Lundi 18 Juin, 2018

Brésil : Temer dénonce une "conspiration" pour le chasser du pouvoir

Le président brésilien Michel Temer, qui fait face à une nouvelle mise en accusation, s'est dit victime d'une "conspiration" pour le destituer ourdie par l'ancien procureur général, des magnats de la viande et un agent de change.

Le chef de l'Etat a écrit une lettre aux députés avant leur vote, ceux-ci devant décider dans les jours qui viennent s'il y a eu lieu d'organiser son procès pour "obstruction à la justice et participation à une organisation criminelle" ayant commis "une myriade de délits" contre l'Etat.

"Jamais je n'aurais pu croire qu'il y aurait une conspiration pour me destituer de la présidence de la république", écrit-il, "mais je me suis rendu à l'évidence. Elle est incontestable".

M. Temer a été mis en accusation par l'ex-procureur général Rodrigo Janot sur la foi des dires des frères Wesley et Joesley Batista, les propriétaires de l'industriel de la viande JBS, et de l'agent de change Lucio Funaro. Ce dernier est mentionné 274 fois dans l'acte d'accusation comme ayant joué le rôle d'intermédiaire dans des accords illégaux au profit du PMDB, le parti de centre droit du président.

De nombreuses vidéos de ces aveux filmés incriminant M. Temer et beaucoup de caciques du PMDB ont été diffusées au cours du week-end par les chaînes de télévision brésiliennes.

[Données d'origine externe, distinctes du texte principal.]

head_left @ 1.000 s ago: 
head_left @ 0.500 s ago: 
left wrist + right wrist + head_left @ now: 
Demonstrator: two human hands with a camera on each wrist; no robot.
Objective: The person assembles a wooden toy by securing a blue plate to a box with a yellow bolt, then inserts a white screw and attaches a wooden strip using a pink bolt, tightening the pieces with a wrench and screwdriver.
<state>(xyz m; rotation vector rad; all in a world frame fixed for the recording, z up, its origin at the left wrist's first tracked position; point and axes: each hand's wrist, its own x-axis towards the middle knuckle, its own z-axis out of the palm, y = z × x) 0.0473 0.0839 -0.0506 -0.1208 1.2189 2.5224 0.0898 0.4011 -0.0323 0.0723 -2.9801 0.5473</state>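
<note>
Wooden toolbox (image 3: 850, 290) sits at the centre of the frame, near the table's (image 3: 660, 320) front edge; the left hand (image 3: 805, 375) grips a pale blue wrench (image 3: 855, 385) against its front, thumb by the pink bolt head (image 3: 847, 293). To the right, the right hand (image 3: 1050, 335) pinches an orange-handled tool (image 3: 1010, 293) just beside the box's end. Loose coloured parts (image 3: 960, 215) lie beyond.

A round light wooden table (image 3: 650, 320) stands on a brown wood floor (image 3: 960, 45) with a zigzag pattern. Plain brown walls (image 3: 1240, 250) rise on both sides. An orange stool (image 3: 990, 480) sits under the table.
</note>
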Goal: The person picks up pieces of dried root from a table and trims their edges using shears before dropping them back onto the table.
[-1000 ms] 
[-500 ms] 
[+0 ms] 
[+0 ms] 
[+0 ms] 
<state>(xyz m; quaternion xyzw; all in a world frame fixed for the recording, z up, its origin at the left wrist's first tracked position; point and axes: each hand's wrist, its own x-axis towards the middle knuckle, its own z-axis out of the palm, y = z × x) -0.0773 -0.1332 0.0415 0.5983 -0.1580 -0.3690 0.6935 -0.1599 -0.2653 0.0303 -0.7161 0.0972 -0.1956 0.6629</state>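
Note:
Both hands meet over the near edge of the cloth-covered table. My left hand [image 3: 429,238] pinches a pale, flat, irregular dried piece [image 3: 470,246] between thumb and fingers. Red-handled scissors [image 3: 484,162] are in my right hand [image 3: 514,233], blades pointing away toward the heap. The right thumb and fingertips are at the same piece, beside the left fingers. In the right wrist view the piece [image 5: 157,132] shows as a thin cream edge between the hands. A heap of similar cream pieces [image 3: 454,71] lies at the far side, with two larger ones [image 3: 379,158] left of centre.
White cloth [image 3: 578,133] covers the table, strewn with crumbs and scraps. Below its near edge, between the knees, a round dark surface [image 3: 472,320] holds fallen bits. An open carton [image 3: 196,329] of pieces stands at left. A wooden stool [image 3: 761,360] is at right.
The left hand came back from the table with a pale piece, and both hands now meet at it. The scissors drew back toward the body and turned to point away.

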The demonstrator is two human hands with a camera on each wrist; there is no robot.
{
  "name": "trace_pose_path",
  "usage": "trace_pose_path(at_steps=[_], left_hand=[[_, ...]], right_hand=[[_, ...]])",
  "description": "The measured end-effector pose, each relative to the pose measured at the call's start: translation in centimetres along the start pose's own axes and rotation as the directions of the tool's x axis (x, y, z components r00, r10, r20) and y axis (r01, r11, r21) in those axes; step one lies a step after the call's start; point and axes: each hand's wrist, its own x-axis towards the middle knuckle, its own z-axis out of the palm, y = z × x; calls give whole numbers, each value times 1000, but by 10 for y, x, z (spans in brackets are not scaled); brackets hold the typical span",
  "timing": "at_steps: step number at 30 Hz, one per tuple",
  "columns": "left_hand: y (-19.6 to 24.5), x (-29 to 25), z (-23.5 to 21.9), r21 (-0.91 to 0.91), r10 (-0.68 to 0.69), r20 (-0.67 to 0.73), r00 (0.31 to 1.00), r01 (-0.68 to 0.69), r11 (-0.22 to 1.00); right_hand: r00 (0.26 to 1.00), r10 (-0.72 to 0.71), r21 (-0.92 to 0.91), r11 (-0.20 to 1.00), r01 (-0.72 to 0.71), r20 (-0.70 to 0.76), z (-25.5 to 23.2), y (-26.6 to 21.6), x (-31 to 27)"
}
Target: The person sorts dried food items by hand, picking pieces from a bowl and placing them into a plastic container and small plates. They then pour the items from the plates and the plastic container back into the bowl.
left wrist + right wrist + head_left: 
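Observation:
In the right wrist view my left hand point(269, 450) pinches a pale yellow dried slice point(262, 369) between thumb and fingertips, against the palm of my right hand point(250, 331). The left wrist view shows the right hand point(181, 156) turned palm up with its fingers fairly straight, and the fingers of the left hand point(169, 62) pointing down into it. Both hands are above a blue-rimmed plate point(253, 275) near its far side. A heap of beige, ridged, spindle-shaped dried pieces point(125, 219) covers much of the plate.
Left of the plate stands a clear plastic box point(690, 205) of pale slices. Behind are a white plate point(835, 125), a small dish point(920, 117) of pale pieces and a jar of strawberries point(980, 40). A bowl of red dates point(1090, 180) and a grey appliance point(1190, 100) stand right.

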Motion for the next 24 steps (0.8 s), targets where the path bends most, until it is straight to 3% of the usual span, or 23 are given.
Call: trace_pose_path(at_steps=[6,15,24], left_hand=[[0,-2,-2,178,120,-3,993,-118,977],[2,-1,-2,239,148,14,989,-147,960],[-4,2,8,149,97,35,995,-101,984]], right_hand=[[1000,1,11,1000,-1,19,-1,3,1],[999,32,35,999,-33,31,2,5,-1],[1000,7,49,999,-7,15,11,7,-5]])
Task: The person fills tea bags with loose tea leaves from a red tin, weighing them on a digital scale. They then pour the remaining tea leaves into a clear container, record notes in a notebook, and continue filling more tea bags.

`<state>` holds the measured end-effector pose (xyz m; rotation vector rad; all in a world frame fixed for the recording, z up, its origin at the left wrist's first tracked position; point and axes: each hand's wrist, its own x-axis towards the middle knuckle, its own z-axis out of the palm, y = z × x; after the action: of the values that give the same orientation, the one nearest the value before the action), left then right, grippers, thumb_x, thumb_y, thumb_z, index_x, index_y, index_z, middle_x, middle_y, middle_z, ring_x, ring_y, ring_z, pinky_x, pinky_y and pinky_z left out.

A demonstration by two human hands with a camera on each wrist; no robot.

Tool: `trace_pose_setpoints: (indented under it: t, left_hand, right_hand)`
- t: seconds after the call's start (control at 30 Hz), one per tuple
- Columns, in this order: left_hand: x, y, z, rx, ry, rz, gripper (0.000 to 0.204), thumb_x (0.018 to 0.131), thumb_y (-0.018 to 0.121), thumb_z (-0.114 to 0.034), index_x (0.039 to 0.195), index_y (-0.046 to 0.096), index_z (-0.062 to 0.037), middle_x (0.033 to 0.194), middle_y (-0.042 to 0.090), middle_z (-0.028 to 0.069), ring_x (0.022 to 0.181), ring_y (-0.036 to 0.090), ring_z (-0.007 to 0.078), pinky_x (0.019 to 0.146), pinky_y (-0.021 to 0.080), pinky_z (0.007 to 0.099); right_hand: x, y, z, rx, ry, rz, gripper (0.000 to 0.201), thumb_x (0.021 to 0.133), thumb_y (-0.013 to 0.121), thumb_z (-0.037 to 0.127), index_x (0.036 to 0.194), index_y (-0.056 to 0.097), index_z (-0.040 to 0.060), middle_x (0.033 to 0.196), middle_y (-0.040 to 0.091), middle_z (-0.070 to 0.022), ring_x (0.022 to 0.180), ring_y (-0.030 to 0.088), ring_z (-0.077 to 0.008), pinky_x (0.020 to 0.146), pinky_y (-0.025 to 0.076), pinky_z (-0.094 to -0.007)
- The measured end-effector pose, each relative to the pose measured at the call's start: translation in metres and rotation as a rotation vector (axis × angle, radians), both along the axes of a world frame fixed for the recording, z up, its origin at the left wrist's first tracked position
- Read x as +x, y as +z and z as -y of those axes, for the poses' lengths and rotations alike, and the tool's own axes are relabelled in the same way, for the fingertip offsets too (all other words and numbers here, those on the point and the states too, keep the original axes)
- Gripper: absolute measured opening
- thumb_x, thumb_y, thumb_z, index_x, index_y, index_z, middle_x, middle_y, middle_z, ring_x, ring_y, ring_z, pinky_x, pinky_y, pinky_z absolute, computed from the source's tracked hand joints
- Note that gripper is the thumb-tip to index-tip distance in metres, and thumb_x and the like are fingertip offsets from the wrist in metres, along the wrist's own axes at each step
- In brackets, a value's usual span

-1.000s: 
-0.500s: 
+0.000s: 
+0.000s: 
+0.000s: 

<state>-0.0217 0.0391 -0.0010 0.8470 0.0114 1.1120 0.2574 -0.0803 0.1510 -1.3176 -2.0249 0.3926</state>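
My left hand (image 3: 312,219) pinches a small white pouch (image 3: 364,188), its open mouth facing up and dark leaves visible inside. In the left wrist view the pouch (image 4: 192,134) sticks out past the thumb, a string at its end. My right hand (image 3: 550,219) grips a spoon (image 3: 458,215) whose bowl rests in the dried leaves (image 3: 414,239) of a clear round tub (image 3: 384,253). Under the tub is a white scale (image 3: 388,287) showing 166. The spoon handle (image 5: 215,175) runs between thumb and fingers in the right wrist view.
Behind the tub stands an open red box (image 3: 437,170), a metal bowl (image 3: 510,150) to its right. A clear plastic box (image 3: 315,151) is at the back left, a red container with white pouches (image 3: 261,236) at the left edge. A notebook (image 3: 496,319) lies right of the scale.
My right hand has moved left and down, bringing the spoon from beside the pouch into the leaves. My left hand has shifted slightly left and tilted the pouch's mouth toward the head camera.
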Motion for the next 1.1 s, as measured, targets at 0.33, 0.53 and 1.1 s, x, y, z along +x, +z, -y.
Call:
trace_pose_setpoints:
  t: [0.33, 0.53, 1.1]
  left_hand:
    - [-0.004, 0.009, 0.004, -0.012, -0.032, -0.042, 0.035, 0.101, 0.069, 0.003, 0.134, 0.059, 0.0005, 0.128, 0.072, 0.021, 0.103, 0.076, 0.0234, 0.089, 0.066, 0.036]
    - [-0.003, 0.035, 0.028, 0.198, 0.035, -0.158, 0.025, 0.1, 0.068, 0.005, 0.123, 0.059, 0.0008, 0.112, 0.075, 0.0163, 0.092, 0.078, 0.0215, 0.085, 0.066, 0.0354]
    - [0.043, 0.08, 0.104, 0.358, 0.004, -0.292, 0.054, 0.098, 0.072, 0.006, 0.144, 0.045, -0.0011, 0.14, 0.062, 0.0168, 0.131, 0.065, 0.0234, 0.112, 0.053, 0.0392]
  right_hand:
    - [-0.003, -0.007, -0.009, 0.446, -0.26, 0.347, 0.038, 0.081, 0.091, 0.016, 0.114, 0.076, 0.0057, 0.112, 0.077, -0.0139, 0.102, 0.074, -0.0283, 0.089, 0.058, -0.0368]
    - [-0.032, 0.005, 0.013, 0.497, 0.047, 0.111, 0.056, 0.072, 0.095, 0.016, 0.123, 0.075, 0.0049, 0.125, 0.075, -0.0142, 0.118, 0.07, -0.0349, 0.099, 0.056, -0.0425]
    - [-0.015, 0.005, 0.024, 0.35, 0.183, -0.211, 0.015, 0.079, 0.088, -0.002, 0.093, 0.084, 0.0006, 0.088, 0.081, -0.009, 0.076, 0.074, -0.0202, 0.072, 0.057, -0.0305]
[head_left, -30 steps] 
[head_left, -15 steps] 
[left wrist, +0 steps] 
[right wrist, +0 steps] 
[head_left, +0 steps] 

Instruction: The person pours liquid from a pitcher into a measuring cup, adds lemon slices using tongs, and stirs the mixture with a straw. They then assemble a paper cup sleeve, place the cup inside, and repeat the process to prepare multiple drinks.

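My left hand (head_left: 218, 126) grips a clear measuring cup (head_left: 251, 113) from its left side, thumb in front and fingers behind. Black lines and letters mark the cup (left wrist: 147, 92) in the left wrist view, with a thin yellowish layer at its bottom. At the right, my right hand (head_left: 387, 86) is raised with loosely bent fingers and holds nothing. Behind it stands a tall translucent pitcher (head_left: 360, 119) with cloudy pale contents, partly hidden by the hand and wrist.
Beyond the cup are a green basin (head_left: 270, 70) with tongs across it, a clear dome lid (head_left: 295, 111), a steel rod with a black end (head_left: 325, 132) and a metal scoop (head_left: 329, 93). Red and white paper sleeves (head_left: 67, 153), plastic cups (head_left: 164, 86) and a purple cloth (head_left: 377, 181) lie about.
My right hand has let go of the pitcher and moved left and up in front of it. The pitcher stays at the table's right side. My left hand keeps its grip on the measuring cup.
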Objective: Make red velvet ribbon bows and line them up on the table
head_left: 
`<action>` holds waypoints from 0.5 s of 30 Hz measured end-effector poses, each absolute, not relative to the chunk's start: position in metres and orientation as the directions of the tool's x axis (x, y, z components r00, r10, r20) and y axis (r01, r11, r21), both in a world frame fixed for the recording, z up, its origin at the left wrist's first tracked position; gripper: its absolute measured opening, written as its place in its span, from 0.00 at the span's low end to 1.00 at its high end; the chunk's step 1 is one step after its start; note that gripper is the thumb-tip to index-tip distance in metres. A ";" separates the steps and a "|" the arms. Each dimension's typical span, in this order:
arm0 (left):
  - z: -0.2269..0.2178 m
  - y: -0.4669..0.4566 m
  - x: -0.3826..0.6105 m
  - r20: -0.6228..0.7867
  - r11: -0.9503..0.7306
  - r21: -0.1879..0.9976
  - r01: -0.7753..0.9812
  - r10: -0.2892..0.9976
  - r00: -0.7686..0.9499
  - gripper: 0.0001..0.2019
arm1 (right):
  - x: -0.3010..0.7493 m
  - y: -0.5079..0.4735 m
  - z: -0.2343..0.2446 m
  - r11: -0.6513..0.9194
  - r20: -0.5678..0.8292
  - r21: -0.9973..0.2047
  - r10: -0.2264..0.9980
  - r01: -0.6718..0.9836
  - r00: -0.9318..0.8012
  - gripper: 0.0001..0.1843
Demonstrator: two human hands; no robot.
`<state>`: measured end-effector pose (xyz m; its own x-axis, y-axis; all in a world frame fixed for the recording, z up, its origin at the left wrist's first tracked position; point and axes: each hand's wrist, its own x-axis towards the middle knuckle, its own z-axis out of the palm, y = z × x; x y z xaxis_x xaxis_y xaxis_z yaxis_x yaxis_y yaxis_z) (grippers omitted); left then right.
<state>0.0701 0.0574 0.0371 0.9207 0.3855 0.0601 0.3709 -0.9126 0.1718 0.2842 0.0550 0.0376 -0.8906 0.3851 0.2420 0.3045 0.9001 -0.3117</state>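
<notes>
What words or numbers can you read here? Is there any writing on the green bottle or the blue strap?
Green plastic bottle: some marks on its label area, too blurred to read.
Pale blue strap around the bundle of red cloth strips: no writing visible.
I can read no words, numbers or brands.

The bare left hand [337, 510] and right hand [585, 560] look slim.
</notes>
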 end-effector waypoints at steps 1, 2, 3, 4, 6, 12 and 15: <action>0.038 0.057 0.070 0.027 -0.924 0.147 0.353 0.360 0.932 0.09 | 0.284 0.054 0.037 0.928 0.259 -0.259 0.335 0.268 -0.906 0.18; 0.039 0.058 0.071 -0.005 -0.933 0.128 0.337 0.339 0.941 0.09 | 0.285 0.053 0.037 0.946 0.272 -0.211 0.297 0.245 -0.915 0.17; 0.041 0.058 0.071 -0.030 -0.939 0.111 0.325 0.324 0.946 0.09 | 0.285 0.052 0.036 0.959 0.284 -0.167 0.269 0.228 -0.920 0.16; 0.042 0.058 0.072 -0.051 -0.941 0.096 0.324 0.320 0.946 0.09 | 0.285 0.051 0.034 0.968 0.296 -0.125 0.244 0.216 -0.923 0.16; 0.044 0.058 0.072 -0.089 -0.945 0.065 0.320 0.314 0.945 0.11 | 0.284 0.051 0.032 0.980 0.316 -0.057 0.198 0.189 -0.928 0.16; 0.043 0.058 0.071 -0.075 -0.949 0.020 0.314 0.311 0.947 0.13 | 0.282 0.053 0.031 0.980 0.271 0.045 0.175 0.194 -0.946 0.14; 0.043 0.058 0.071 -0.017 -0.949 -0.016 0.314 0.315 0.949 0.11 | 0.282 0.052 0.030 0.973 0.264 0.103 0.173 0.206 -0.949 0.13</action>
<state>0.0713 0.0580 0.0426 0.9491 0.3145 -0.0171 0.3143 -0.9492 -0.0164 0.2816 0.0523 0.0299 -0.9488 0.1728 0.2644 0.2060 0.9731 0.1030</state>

Les trois accusateurs sont actuellement sous les verrous, tandis que Michel Temer est le premier chef de l'Etat brésilien en exercice officiellement accusé de corruption.

"Des affirmations mensongères, des dénonciations ineptes fondées sur des faits construits de toutes pièces (...) ont alimenté les mensonges et les contre-vérités qui ont été divulgués", accuse le président, pour lequel il s'agit de "machinations".

En août, Michel Temer, 77 ans, avait réussi à sauver son poste, en mettant en échec une première procédure déclenchée contre lui par le procureur Janot pour "corruption passive", la majorité des députés ayant voté contre son procès.

Mais juste avant la fin de son mandat en septembre, Rodrigo Janot, son ennemi intime, avait émis une deuxième accusation à son encontre, cette fois pour conduite d'une association criminelle ayant privé l'Etat de 587 millions de réais (160 millions d'euros au taux actuel), le montant selon lui des fonds détournés.

C'est sur l'avenir de cette ultime procédure que doit se prononcer cette semaine la Commission de la Constitution et de la Justice (CCJ), avant de la soumettre au vote de la Chambre des députés réunie en séance plénière, probablement la semaine prochaine.

Si les deux tiers des députés (342 sur 513) considèrent la demande recevable, le président sera écarté du pouvoir pour six mois, le temps d'être jugé, dans le cas où la Cour suprême se dirait en faveur d'un procès.

Mais même l'opposition semble douter de sa capacité à provoquer une destitution de Michel Temer, à moins d'un an de la prochaine présidentielle.